▶
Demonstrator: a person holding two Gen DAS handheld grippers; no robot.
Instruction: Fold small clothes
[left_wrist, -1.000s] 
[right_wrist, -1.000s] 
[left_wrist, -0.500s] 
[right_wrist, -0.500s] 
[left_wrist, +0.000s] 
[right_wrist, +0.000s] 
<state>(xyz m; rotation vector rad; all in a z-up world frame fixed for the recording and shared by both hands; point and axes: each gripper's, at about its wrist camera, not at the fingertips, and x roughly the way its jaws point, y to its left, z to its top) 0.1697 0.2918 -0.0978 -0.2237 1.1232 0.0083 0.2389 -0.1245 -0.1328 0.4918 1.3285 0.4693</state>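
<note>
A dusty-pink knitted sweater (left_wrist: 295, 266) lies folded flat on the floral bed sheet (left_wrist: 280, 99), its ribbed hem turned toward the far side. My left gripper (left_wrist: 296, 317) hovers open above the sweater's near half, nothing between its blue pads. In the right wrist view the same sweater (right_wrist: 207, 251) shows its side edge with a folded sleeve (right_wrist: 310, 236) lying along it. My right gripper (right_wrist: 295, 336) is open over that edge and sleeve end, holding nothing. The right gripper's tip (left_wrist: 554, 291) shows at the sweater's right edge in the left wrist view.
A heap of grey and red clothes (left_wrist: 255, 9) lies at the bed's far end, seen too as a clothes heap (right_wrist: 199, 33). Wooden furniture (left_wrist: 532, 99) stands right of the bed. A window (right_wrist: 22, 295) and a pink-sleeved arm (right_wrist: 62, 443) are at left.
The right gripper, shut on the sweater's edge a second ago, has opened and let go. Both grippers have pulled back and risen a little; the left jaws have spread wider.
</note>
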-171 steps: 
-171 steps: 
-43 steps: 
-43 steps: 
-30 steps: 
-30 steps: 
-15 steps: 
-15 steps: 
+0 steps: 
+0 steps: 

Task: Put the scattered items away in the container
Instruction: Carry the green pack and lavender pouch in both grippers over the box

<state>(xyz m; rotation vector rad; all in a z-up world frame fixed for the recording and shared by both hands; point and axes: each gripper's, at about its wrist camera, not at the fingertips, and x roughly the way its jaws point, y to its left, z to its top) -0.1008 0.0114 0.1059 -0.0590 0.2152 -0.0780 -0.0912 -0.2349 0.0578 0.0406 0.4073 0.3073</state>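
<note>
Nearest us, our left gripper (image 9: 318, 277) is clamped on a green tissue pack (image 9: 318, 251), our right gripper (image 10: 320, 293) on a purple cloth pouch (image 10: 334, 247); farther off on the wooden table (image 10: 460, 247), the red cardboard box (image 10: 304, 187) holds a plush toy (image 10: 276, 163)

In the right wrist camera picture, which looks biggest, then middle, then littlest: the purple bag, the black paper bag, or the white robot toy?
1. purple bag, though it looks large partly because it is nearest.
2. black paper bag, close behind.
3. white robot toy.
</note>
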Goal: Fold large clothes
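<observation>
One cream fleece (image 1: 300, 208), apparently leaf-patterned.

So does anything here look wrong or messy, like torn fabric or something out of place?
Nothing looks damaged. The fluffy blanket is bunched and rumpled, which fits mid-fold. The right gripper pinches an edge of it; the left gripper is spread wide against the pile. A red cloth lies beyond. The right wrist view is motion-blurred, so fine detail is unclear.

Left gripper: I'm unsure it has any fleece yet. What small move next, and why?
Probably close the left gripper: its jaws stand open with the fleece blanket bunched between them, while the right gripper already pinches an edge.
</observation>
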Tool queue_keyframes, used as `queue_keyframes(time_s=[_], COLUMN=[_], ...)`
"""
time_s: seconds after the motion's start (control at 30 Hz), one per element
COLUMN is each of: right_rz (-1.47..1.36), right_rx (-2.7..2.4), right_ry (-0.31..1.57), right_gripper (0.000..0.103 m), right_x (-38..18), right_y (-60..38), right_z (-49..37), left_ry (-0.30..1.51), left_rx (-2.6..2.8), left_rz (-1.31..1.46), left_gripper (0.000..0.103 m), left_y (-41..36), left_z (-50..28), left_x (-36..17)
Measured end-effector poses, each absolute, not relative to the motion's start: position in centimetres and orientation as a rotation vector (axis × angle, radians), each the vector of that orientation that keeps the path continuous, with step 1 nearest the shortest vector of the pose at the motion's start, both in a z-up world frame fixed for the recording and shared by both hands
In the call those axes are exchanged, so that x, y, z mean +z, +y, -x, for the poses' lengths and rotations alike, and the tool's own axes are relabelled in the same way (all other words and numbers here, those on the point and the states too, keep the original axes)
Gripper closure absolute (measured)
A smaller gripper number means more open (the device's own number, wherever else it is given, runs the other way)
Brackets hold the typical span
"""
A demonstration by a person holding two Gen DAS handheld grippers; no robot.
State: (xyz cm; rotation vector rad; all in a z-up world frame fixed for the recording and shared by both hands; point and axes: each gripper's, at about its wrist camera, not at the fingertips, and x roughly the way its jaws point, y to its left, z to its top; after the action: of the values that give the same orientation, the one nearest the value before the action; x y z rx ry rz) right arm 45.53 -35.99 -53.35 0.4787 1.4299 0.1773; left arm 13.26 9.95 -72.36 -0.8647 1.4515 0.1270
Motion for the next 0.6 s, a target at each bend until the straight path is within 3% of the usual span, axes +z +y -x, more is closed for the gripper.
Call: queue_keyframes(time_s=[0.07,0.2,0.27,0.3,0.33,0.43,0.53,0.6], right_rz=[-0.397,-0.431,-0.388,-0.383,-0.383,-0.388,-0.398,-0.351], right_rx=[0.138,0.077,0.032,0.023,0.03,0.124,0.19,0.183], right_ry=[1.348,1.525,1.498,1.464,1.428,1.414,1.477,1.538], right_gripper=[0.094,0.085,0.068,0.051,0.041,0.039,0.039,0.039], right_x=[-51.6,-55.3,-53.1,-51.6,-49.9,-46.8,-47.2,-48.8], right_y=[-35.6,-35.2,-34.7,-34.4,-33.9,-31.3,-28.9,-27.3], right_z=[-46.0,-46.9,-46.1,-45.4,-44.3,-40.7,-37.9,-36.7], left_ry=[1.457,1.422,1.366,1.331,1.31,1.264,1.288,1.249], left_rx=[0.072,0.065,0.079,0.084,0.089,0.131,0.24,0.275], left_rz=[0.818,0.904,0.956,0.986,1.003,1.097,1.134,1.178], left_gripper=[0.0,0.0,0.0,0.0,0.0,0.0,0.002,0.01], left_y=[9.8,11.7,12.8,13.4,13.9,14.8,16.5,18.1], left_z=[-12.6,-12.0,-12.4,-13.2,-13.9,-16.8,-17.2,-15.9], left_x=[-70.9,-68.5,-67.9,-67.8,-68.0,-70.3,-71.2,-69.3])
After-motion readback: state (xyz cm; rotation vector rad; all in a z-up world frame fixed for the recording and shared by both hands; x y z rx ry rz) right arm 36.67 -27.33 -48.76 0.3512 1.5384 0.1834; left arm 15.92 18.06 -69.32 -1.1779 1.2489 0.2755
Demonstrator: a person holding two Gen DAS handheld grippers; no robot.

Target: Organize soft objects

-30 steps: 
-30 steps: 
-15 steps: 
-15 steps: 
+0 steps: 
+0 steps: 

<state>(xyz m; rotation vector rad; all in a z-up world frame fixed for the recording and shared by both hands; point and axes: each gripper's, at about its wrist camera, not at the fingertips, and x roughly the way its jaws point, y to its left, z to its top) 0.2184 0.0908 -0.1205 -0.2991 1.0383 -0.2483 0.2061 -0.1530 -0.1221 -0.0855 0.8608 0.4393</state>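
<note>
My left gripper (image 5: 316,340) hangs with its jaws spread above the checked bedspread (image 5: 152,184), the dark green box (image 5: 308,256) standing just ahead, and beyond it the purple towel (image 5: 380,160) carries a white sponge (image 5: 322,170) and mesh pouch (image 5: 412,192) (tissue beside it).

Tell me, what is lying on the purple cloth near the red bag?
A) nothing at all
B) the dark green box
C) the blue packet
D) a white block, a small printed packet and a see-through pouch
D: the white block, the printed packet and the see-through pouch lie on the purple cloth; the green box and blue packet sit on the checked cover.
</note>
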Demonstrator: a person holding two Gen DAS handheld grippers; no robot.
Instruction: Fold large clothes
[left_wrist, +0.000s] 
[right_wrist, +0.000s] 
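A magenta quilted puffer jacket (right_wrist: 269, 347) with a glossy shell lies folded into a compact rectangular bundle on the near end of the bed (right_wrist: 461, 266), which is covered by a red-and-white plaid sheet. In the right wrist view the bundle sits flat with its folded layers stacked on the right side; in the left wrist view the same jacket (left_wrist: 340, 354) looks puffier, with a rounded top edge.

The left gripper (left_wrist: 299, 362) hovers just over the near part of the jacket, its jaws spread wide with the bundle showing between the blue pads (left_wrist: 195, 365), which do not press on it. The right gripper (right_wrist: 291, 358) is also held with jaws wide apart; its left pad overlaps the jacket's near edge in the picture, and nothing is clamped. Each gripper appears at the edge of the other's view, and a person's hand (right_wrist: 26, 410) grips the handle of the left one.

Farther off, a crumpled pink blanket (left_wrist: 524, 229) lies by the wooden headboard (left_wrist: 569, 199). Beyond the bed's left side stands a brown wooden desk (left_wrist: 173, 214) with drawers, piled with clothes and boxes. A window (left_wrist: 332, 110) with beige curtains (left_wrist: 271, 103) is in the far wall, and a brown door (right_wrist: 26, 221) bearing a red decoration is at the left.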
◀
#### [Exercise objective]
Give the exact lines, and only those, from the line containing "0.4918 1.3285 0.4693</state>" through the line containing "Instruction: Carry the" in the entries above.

#### [Exercise answer]
<state>(xyz m; rotation vector rad; all in a z-up world frame fixed for the recording and shared by both hands; point and axes: each gripper's, at about its wrist camera, not at the fingertips, and x roughly the way its jaws point, y to its left, z to its top) 0.1697 0.2918 -0.0978 -0.2237 1.1232 0.0083 0.2389 -0.1245 -0.1328 0.4918 1.3285 0.4693</state>
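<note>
A dusty-pink knitted sweater (left_wrist: 295, 266) lies folded flat on the floral bed sheet (left_wrist: 280, 99), its ribbed hem turned toward the far side. My left gripper (left_wrist: 296, 317) hovers open above the sweater's near half, nothing between its blue pads. In the right wrist view the same sweater (right_wrist: 207, 251) shows its side edge with a folded sleeve (right_wrist: 310, 236) lying along it. My right gripper (right_wrist: 295, 336) is open over that edge and sleeve end, holding nothing. The right gripper's tip (left_wrist: 554, 291) shows at the sweater's right edge in the left wrist view.
A heap of grey and red clothes (left_wrist: 255, 9) lies at the bed's far end, seen too as a clothes heap (right_wrist: 199, 33). Wooden furniture (left_wrist: 532, 99) stands right of the bed. A window (right_wrist: 22, 295) and a pink-sleeved arm (right_wrist: 62, 443) are at left.
The right gripper, shut on the sweater's edge a second ago, has opened and let go. Both grippers have pulled back and risen a little; the left jaws have spread wider.
</note>
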-171 steps: 
-171 steps: 
-43 steps: 
-43 steps: 
-30 steps: 
-30 steps: 
-15 steps: 
-15 steps: 
+0 steps: 
+0 steps: 

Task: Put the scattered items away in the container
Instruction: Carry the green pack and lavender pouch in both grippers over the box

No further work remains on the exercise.